Sytuacja jest oczywiście lepsza niż choćby jeszcze dziesięć lat temu. Dzięki Aleksowi Dancygowi, który szkoli przewodników wycieczek, dziś ich program nie ogranicza się już tylko do Zagłady. Oprócz byłych niemieckich obozów młodzi Żydzi zwiedzają polskie miasta, oglądają zabytki, dowiadują się coraz więcej o kilkusetletnim zgodnym współżyciu Polaków i Żydów.
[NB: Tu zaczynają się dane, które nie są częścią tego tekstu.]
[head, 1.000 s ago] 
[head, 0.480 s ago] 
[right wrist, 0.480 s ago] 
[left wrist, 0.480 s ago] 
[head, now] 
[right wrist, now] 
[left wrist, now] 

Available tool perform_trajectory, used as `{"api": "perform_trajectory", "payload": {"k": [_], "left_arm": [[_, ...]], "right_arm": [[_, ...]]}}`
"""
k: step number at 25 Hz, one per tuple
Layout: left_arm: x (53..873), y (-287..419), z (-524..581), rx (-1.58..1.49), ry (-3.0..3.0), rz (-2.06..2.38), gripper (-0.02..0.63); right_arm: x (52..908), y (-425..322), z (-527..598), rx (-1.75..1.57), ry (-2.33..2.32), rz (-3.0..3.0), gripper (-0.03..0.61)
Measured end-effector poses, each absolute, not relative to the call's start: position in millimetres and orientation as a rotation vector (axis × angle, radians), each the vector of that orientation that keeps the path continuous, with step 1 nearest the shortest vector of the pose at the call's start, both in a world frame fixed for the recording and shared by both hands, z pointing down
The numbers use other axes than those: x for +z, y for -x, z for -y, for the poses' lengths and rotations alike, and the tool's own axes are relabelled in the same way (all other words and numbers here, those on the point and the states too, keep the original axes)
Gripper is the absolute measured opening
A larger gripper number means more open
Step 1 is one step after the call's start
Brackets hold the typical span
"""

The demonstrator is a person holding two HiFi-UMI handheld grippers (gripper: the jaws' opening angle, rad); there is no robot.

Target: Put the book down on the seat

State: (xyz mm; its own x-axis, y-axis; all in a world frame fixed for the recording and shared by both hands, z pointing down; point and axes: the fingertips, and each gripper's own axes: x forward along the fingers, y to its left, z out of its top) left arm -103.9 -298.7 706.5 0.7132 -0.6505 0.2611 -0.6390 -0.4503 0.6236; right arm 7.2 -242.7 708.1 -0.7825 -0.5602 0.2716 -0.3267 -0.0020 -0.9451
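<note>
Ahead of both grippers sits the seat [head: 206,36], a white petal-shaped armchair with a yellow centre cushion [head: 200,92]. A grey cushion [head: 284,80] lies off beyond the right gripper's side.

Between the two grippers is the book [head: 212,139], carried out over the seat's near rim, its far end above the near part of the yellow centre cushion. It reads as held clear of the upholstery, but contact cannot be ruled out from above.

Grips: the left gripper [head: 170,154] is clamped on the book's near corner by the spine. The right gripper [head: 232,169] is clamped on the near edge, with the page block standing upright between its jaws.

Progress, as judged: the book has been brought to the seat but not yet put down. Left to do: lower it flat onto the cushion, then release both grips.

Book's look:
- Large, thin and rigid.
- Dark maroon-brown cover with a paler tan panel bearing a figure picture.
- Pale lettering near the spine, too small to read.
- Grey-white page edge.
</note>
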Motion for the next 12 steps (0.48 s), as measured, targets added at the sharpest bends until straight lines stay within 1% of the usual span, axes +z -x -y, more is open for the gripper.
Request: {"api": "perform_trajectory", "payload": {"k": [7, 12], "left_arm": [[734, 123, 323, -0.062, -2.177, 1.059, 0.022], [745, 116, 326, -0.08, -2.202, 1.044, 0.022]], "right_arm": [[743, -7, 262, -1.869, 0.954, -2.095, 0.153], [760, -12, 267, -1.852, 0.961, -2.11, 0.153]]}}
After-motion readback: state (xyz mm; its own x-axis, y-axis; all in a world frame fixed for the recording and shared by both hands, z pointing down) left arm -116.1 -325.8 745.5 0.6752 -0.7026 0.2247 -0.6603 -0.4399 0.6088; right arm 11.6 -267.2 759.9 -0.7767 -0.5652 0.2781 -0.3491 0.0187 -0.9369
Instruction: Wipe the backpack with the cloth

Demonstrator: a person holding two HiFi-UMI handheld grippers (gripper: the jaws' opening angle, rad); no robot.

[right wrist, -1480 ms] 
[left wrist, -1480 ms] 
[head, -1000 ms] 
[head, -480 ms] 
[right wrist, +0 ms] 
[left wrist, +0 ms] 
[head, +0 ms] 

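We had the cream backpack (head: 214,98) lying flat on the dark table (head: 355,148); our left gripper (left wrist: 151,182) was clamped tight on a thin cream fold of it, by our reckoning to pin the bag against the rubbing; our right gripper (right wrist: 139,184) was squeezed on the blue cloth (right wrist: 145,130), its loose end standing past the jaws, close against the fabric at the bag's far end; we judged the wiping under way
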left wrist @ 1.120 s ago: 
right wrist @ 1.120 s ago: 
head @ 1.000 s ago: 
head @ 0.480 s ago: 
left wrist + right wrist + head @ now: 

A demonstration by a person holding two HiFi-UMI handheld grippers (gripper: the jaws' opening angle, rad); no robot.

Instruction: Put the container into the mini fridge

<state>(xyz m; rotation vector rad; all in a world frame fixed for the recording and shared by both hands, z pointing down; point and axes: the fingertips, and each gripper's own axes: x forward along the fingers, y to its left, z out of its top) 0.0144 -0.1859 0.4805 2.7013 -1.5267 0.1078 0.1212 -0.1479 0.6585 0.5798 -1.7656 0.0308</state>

Czasami spotykają się z rówieśnikami.
Wycieczki powoli przestają pełnić rolę narzędzia do wzmacniania w uczniach syjonistycznej świadomości i ukazywania im na przykładzie Polski, że świat jest niebezpiecznym miejscem, w którym roi się od antysemitów. I przekonywania, że tylko Izrael ze swoją potężną armią może obronić naród żydowski przed kolejną Zagładą. Nie przez przypadek wycieczki odbywają się na krótko przed powołaniem młodych Izraelczyków do wojska.
Według ostatnich badań po powrocie do domu część uczniów ma lepsze zdanie o naszym kraju niż przed wyjazdem, nadal jednak sytuacja jest katastrofalna. Przed wyjazdem pozytywne nastawienie do Polski ma 13 procent uczniów, po powrocie – 23 procent. Reszta ma stosunek albo neutralny, albo negatywny.
Dlaczego tak jest? Nawet dziesięć spotkań z młodzieżą i dziesięć wykładów o polsko-żydowskiej symbiozie nie może zrównoważyć wrażenia, jakie wywierają byłe obozy. To Holokaust jest głównym tematem wycieczek do Polski i po powrocie do Izraela nasz kraj kojarzy się uczniom głównie z nim. Polska jest w oczach młodych Izraelczyków – jak mówi popularne porównanie – jednym wielkim żydowskim cmentarzem.
Co możemy zrobić, aby zmienić tę nieszczęsną sytuację? Niestety, niewiele. Zabronić im przyjazdów przecież nie można. Nie wolno odbierać ludziom prawa do odwiedzania miejsc kaźni własnego narodu. Można jednak – co Polska niemrawo stara się robić od lat – wpłynąć na zmianę formuły wycieczek.
Weźmy choćby ochronę. Jak wiadomo, młodzieży towarzyszą w Polsce uzbrojeni agenci izraelskich służb, co wzmacnia w nich towarzyszące im tu poczucie zagrożenia. Nie chodzi oczywiście o to, aby ochrona zniknęła całkowicie, ale ochroniarzy izraelskich mogliby zastąpić przecież ochroniarze polscy. Nie tylko złagodziłoby to złe wrażenie, ale przede wszystkim byłoby znacznie skuteczniejsze i lepsze dla ochranianych dzieci. Znającym polskie realia agentom ochrony byłoby znacznie łatwiej rozpoznać zagrożenie i zapobiec ewentualnemu atakowi – odpukać! – niż Izraelczykom. Na początek można by więc zacząć od wprowadzenia ochrony mieszanej, a z czasem wprowadzić ochronę tylko polską.